"Anak-anak mudah sudah tidak mau lagi terjun di bidang penyediaan pangan, entah itu beternak, bertani, maupun nelayan, dan petani ikan. Persepsi dunia pertanian dan peternakan bagi mereka itu negatif," imbuhnya.
Hal itu tidak berlebihan, sebab kenyataannya sebagian besar petani di Indonesia ini miskin dan identik dengan kerja-kerja kotor. Oleh karena itu perlu ada penyegaran persepsi -- sehingga tidak lagi disebut petani atau peternak, tapi penyedia pangan.
Tantangan selanjutnya atau yang ketiga adalah ketersediaan akses. Sulitnya akses ini menjadi tantangan untuk penyediaan pangan, tersendatnya akses pangan menyebabkan berbagai kerugian termasuk munculnya masalah stunting.
Indonesia mengalami masalah stunting, persentasenya adalah 1 dari 5 orang anak-anak di Indonesia itu stunting. Paradoksnya, Indonesia juga mengalami ketimpangan di mana 1 dari 4 anak di Indonesia itu obesitas.
Usaha peningkatan penyediaan pangan bagi bangsa Indonesia juga terganjal masalah rendahnya kesadaran akan pemanfaatan makanan.

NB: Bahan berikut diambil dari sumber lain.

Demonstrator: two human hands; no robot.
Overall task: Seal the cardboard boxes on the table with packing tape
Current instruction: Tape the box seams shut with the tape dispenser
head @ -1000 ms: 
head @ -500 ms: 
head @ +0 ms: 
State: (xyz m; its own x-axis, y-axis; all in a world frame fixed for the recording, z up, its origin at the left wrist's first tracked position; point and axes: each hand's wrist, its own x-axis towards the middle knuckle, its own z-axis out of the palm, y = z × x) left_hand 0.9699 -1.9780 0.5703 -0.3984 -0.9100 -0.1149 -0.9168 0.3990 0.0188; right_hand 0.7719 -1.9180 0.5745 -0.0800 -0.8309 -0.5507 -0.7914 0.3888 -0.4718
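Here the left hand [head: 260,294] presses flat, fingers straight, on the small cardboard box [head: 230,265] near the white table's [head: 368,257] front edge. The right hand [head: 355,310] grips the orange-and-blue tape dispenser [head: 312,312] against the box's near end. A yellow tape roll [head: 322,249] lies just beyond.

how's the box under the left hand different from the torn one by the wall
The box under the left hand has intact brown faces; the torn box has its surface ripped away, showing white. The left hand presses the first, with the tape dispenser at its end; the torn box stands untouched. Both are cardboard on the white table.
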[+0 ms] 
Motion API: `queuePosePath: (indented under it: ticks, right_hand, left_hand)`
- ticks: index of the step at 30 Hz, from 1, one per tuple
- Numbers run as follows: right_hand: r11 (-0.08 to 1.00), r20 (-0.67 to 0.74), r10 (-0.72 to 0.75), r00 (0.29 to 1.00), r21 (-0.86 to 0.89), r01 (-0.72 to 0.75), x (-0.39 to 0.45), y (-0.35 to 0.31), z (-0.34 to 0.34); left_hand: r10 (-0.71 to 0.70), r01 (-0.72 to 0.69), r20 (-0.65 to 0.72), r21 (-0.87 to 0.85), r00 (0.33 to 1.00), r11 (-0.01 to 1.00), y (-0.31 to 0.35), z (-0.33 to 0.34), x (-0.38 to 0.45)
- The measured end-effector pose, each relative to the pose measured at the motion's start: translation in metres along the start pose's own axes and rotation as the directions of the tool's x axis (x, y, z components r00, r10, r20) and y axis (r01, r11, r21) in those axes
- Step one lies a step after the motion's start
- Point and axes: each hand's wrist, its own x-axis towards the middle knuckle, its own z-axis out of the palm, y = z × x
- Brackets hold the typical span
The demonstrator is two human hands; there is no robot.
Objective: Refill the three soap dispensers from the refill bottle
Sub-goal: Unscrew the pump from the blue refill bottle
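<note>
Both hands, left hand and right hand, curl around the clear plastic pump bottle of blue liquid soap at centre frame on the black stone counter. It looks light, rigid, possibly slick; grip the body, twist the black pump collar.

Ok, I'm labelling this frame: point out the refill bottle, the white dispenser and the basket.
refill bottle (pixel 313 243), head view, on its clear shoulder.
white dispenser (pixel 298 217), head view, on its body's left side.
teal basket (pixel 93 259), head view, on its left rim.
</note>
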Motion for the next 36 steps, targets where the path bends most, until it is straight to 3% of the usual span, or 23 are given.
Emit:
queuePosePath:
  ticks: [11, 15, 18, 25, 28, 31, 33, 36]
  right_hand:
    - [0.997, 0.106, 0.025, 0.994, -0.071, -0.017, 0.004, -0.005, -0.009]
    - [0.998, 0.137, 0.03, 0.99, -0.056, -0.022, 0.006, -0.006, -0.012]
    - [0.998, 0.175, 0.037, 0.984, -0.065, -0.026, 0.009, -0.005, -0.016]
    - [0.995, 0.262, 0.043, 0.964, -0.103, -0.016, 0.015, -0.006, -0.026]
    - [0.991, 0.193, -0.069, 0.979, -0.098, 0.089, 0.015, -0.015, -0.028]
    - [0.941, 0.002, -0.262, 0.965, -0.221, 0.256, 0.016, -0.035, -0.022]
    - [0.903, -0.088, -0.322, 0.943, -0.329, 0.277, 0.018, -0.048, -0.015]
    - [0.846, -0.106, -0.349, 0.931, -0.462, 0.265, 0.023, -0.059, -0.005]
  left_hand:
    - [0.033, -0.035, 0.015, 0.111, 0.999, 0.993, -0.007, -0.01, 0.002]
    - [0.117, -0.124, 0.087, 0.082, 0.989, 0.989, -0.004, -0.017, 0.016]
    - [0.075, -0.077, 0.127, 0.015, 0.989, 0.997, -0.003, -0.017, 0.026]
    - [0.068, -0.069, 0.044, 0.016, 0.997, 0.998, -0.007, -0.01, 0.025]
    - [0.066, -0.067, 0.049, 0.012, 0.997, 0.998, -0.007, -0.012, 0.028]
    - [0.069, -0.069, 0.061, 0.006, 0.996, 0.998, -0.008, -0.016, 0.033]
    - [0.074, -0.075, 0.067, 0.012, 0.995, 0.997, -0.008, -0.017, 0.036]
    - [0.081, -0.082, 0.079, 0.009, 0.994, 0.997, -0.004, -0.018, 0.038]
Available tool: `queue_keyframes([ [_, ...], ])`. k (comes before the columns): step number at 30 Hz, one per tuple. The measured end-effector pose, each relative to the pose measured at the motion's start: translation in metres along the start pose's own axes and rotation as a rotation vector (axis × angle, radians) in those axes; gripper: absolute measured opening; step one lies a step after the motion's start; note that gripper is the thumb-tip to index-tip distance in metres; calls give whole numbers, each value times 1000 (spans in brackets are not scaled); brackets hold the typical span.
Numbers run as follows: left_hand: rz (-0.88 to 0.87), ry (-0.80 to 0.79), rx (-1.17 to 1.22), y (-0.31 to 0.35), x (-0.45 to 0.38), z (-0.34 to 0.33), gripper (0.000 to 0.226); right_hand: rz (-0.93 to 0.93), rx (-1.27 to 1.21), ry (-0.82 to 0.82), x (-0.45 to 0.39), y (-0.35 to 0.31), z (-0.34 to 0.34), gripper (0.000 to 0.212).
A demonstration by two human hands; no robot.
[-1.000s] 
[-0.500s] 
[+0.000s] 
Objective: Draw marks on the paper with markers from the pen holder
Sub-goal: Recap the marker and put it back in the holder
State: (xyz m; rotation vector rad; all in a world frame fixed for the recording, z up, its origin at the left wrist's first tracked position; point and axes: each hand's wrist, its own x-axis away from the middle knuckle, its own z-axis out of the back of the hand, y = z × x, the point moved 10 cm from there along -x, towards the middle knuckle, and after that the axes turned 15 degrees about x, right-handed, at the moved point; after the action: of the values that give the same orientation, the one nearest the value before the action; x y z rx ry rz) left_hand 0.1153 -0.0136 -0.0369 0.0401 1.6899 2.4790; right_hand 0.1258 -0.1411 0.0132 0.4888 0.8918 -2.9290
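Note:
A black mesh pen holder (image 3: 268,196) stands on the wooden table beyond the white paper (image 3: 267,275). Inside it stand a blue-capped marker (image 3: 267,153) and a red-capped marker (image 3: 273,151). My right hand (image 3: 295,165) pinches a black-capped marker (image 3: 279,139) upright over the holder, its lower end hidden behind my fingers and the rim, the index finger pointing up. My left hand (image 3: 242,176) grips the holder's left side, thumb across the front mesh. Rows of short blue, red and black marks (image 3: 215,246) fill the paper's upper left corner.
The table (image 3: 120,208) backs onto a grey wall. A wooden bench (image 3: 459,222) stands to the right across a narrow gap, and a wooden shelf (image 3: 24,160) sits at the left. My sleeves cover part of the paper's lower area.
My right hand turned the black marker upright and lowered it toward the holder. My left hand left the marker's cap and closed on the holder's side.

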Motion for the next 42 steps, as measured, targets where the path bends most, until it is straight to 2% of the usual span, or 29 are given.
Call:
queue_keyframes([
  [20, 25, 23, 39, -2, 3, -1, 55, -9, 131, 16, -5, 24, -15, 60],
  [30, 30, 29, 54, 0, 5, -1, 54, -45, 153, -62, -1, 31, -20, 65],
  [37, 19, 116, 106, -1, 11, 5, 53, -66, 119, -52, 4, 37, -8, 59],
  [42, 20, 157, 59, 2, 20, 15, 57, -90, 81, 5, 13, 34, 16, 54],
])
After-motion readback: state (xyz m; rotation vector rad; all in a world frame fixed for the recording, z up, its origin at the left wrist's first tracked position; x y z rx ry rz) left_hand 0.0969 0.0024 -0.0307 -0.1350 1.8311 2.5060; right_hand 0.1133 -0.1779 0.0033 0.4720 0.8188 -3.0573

Sebab menurut BAPPENAS pada 2021, sisa makanan terbuang atau food loss and waste di Indonesia mencapai 23 juta hingga 48 juta ton per tahun.
Jumlah sisa makanan terbuang tersebut menyebabkan kerugian bagi Indonesia sebesar Rp. 213 triliun sampai sampai Rp. 55i triliun per tahun, atau setara dengan 4 persen sampai 5 persen Produk domestik bruto (PDB) Indonesia.